Methods

Interpreted levels of physical activity can vary, as many approaches can be taken to extract summary physical activity information from raw accelerometer data. To minimise error and bias, our tool uses published methods to calibrate, resample, and summarise the accelerometer data e.g. [Doherty2017] [Willetts2018] [Doherty2018] and [Walmsley2021]. Building on this work, deep-learning approaches to activity classification have shown improved performance over traditional machine learning methods [Chan2024]. In particular, the use of a self-supervised learning shows better performance over training the neural netowrks from scratch, encouraging its use [Yuan2024].

Note that data processing methods are under continual development, and so data processed with different versions of the tool and of models may not be directly comparable.

_images/accMethodsOverview.png — UK Biobank triaxial accelerometer and processing steps to extract physical activity information.

Axivity AX3 triaxial accelerometer worn on dominant hand as used in UK Biobank (top left). Time series trace of processed accelerometer values after one week of wear (top right). Overview of process to extract proxy physical activity information from raw accelerometer data (bottom).

Data preparation

Calibration

To ensure different devices provide a similar output under similar conditions we calibrate the acceleration signals to local gravity using a procedure initially described by [vanHees2014] and run in UK Biobank [Doherty2017].
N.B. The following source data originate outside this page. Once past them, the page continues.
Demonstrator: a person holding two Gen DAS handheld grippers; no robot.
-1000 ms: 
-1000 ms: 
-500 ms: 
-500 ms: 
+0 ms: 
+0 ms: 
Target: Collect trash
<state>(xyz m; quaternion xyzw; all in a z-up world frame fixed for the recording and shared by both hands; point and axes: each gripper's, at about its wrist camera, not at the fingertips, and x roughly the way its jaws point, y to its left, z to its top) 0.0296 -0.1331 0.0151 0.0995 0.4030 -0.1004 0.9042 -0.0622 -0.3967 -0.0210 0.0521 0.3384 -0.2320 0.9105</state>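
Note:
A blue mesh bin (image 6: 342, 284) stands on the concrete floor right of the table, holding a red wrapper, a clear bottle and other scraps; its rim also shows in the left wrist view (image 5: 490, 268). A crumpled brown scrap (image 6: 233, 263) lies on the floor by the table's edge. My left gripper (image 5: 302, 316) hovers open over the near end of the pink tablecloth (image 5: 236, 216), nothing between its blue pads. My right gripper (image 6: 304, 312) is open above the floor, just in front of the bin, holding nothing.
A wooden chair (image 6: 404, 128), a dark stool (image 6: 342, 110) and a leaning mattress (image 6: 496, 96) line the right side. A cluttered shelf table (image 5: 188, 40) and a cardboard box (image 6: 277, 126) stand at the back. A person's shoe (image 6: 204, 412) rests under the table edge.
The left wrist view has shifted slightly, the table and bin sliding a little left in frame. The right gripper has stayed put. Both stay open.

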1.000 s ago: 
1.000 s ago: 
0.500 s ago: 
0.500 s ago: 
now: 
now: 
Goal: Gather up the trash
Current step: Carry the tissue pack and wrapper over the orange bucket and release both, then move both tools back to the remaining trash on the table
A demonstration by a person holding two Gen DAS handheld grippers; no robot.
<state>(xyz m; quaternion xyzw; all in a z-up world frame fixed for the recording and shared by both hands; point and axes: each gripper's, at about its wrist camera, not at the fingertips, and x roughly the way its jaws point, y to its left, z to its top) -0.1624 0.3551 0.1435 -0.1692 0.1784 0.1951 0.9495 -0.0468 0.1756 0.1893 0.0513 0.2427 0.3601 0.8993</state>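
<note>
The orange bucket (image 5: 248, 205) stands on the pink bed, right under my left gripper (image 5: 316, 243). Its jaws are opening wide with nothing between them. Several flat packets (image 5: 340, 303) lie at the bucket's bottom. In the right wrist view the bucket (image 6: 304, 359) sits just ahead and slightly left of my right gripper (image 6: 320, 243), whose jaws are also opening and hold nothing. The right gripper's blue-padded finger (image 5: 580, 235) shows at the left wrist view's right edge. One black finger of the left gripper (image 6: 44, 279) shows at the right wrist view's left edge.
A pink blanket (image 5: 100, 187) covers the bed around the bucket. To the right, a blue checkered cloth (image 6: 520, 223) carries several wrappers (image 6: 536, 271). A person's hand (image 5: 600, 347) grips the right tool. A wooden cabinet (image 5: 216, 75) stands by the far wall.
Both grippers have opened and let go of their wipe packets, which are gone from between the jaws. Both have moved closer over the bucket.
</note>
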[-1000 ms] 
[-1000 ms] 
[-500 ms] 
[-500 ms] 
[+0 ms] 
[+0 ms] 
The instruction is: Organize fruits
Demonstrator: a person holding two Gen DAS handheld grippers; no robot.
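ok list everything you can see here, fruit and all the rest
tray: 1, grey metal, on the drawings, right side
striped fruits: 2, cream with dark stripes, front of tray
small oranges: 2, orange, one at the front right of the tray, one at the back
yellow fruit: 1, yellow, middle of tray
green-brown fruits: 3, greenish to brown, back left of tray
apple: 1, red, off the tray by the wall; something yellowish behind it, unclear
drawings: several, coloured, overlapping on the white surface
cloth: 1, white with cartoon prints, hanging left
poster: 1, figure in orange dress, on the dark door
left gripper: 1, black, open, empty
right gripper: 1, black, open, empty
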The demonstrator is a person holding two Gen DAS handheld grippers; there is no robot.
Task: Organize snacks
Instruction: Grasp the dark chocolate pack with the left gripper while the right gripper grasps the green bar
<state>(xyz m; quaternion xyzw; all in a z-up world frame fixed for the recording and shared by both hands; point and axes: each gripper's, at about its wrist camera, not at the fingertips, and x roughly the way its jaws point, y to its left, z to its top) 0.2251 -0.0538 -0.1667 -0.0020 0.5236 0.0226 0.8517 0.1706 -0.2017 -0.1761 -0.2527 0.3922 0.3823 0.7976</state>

Briefly, we identify stationary periods in ten second windows where all three axes have a standard deviation of less than 15mg, for a period of 90 minutes. We can also optionally require that this standard deviation is above a minimum threshold, to avoid identifying artificially imputed stationary periods, such as, when idle sleep mode in the active in the ActiGraph GT3X, as stationary. These stationary periods are then used to optimise the gain and offset for each axis (6 parameters) to fit a unit gravity sphere using ordinary least squares linear regression.

Resampling

The raw accelerometer data collected from a variety of devices can have different sampling rates. However, the modified ResNet-18 model used in this tool is trained on data sampled at 30Hz in 30-second blocks. Thus, valid data is resampled to 30 Hz using linear interpolation.

Non-wear detection

Non-wear episodes are identified by detecting extended periods of minimal movement across all axes of the accelerometer signal. This is determined by calculating the standard deviation of acceleration in a rolling 10-second window for each axis. A window is considered stationary if the standard deviation on all three axes remains below a threshold of 15mg. If such stationary behavior persists for more than 90 minutes, the corresponding period is classified as a non-wear episode. All accelerometer data within these non-wear periods is excluded, and classifications for these times must be imputed from other days.

Low-pass filtering

Machine noise is removed using a eigth order Butterworth low pass filter with a cutoff frequency of 20Hz. This filter is applied independently to all three axes of acceleration.

Segmentation

To classify accelerometer data by activity intensity, the data is segmented into non-overlapping 30-second epochs. Each segment is expected to contain 900 rows of data, corresponding to 30Hz sampling over 30 seconds. During training, each segment is assigned a ground truth label based on the most frequent activity label within the segment, even if some rows of data lack an annotation label. Segments are considered invalid and excluded if they contain any missing data, either due to NaN value, missing columns, or an insuffient number of rows (i.e., fewer than 900). During deployment, segments are included as long as they contain at least half of the expected data points (≥ 450 rows). In such cases, the segment is zero-padded to reach 900 rows before being passed to the model.

Activity classification

Classification

For activity classification we use a two stage model consisting of a self-supervised, modified 18-layer ResNet-V2 and hidden markov models.

ResNet-18 classifier

The ResNet-18 model is a convolutional neural network (CNN) that has been modified to accept 30-second segments of accelerometer data as input. This model contain 18 layers, including 17 convolutional layers and one fully connected layer [He2016]. This model was pre-trained on roughly 100,000 person-days of data from the UK Biobank physical activity monitoring dataset, using self-supervised learning to determine the arrow of time from the accelerometer signal [Yuan2024]. With the deep layers of the model frozen, the final fully connected layer was fine tuned to the classification task, using the Capture-24 dataset, to classify labels of activity intensity: sleep, sedentary, light and moderate-vigorous activity [Chan2024].

Hidden Markov models

The ResNet-18 model is able to classify datapoints, but does not have an understanding of our data as having come from a time series. Therefore we use a hidden Markov model (HMM) to encode the temporal structure of the sequence of classes and thus obtain a more accurate sequence of predicted classes. The transition matrix (likelihood of moving from one activity type to another) and emission distribution (likelihood of ResNet-18 correctly classifying a given activity type) are empirically calculated. The transition matrix is calculated from the training set sequence of activity states. The calculation of emission probabilities comes from the output logits of the ResNet-18 model, when deployed on an unseen validation population.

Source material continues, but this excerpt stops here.